Sono, certo, un ceto politico, siedono già in decine di consigli comunali, spesso piccoli centri. Ma sfuggono ai profili tradizionali, sono corpi bionici della politica, ibridi di vecchio e nuovo. Non si incontrano in sezione ma in un blog, però non vedono l'ora di scendere in piazza; si contano orgogliosi come nei vecchi partiti (Grillo: "sessantamila ora, duecentomila fra due anni"), ma iscriversi è facile come fare un log-in al sito, la tessera è una password e non costa nulla perché "la gratuità rende bella la politica". Credono nella Rete come mito catartico: lo scrigno della verità che smaschera ogni complotto. Sono un incrocio di boy-scout e cyber-secchioni, volontari e computer-dipendenti. Grillo si fa semiologo: "È un movimento wiki". Come Wikipedia, l'enciclopedia online che chiunque può scrivere e modificare. L''assemblearismo ora è "contenuto generato dall'utente". La delega elettorale, "mandato partecipativo", l'eletto promette di essere solo il "terminale istituzionale" che inietta in consiglio le opinioni del movimento. "Abbiamo eletto ben due virus!", esulta il piemontese Vittorio Bertola, ed è ovvio che non pensa al bacillo influenzale ma ai virus informatici, che mandano in tilt un intero sistema operativo. "È qui che siamo avanti", Grillo si anima, "con noi non governa un consigliere, governa un network; con tutto il rispetto per la serata bolognese di Santoro non siamo un anchorman in tivù, siamo una rete di persone".

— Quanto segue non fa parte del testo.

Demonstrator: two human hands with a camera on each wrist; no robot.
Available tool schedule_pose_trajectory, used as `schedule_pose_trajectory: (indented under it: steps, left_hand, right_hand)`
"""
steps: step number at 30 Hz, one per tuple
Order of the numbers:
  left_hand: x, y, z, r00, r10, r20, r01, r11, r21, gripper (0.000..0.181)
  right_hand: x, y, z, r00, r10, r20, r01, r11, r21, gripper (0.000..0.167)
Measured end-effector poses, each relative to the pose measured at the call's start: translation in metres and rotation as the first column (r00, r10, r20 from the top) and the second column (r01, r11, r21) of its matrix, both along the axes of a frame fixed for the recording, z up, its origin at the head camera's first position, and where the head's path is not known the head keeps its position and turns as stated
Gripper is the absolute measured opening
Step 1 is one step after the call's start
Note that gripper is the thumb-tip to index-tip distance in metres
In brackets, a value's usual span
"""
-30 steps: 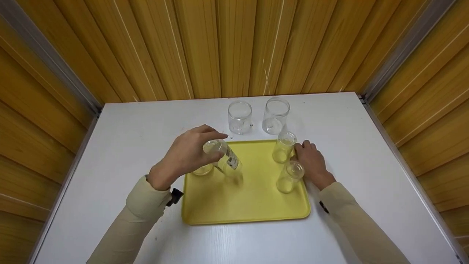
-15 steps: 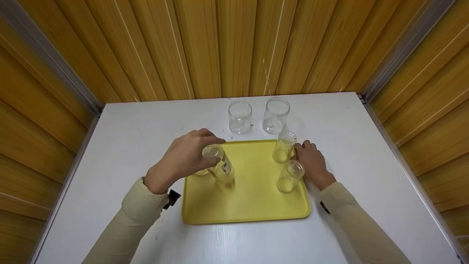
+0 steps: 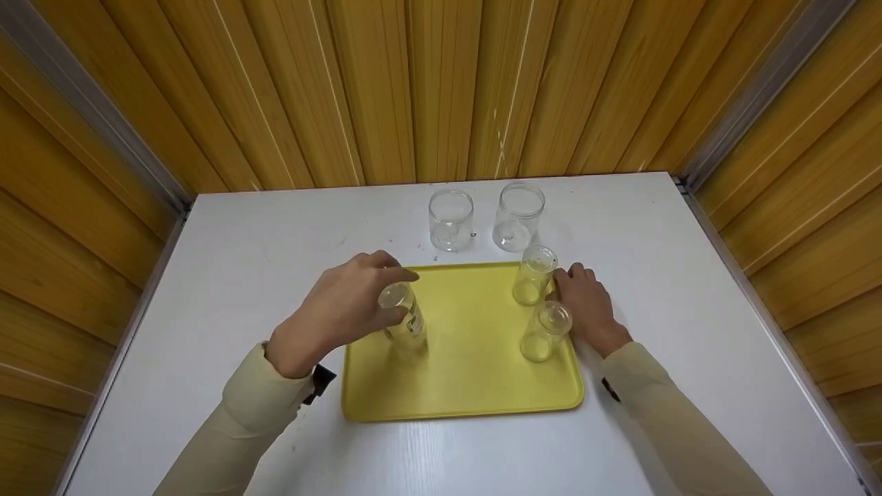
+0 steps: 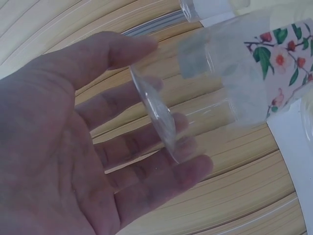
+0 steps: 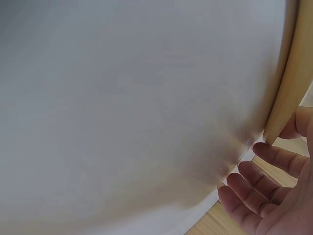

Le stelle grilline, però, sono spesso stelle comete, il loro impegno brucia intensamente e per poco, il ricambio è altissimo, ma se qualcuno ci dà dentro si vede: dietro il record del 28% di Bussoleno, ad esempio, c'è la lotta anti-Tav. Ma il vero salto di qualità che fa paura a Bersani è avvenuto proprio là dove i grillini non ci sono. Nell'hinterland bolognese, a Granarolo o Castenaso dove strappano il 10%, nessuno li ha mai incontrati di persona, neanche chi li ha votati. Chiedi perché l'hanno fatto, rispondono "Perché il Pd...". Rifugio dei delusi, ultima risorsa prima dell'astensione, messaggio di protesta senza rischio: "votare Lega non ci riesco, loro invece...". La loro presenza ha bucato i media. Gli elettori li conoscono. Leggete le interminabili liste di commenti dei loro blog, ce n'è una quantità che cominciano come Paolo: "Da anni non votavo...". E anche tanti che vibrano di un'eccitazione dimenticata, come Alessio: "Per la prima volta ho votato con gioia". Ho visto anche degli elettori felici: di questi tempi, da non crederci.